## Task prompt
From the data that follows, report how many lines hold the string "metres", giving only the number.

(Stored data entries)
=====

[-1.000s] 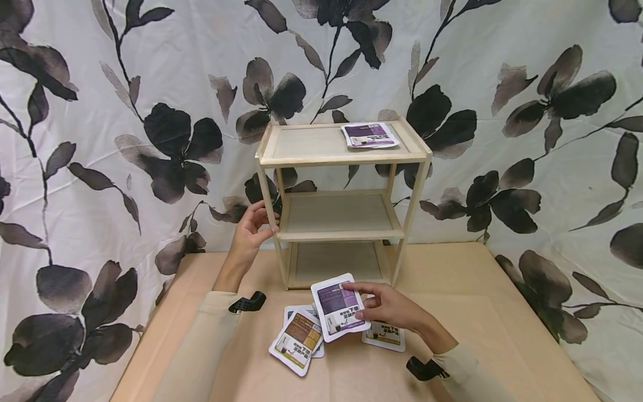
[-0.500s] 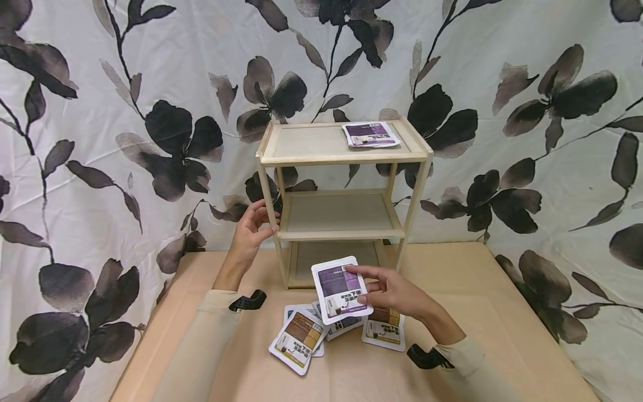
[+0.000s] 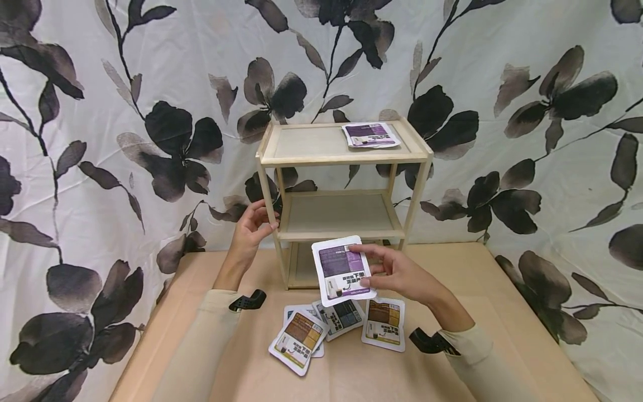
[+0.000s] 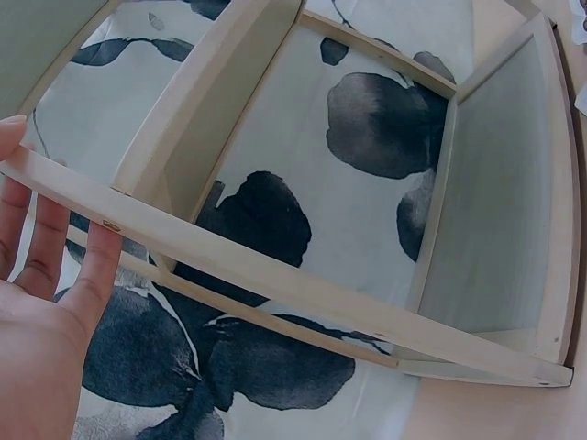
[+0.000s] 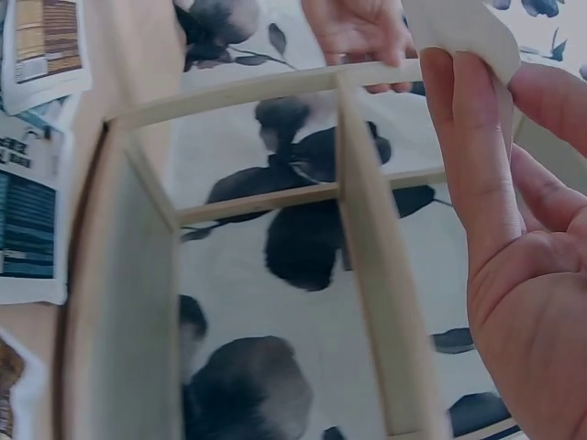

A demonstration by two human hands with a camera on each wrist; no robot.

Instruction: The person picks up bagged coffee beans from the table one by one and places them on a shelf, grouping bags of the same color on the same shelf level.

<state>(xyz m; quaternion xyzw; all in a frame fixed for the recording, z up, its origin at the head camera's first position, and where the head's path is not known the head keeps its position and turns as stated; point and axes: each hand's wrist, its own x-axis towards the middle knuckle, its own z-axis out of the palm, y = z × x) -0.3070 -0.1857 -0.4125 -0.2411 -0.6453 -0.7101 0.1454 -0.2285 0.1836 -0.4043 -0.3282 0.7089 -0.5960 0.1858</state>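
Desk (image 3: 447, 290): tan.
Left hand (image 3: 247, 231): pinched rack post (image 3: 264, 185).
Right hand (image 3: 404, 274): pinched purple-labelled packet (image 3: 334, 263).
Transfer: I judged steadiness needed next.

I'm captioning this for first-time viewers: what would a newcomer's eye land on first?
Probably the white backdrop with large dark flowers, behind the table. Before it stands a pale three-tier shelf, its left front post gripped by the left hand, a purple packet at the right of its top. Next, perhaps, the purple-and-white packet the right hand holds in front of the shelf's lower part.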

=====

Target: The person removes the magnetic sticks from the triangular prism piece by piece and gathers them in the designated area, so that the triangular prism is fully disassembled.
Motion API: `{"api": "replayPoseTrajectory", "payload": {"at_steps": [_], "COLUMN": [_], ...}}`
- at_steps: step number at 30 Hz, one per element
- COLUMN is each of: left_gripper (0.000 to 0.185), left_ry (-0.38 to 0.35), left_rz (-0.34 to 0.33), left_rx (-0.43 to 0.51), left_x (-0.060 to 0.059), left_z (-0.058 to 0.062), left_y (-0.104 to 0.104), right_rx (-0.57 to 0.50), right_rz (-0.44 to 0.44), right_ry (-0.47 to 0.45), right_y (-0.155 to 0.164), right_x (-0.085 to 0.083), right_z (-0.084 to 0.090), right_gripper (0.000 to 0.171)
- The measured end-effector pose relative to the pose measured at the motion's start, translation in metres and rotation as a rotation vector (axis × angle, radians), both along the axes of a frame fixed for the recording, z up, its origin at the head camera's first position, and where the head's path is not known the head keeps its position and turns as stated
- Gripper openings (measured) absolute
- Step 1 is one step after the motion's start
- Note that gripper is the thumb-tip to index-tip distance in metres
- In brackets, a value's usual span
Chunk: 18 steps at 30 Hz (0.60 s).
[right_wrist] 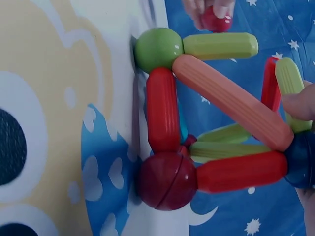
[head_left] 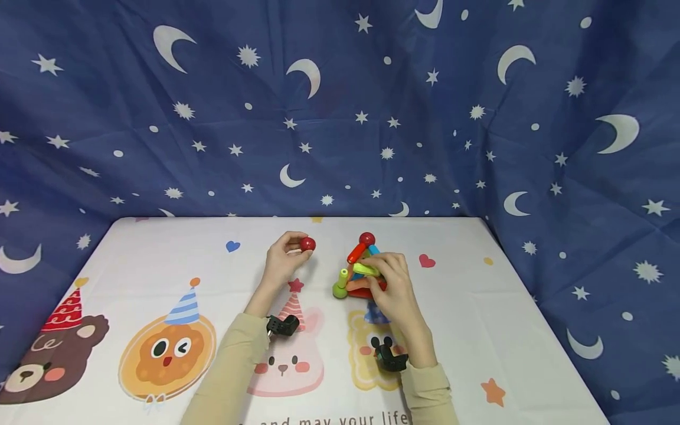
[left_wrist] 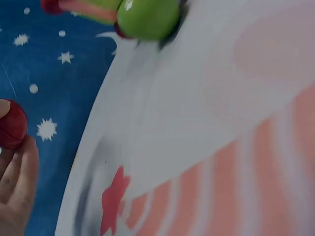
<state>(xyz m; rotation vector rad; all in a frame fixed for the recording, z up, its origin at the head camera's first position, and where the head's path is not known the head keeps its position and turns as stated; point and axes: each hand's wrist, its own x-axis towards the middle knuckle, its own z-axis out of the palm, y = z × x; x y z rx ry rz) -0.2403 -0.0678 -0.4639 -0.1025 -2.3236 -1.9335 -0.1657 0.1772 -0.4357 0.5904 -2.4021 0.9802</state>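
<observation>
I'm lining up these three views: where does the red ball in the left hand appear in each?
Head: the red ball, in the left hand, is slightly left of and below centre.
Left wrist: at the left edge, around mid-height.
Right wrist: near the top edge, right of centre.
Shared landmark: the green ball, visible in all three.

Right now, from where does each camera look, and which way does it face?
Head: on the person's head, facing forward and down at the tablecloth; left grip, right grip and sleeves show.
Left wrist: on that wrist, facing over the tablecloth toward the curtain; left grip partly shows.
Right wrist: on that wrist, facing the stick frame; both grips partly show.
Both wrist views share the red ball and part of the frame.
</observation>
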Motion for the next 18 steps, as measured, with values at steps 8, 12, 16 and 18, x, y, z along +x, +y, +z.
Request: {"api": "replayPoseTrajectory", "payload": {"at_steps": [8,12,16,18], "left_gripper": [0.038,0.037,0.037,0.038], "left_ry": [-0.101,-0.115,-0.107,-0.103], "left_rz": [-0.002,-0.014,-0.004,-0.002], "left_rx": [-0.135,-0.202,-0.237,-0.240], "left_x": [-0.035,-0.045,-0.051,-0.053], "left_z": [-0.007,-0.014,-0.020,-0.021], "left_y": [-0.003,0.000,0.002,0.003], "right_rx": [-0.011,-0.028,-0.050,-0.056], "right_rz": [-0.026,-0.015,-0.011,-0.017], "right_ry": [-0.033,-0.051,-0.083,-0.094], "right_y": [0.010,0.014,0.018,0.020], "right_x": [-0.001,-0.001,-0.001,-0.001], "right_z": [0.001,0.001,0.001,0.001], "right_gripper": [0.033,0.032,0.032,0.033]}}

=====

## Answer for this exercise
2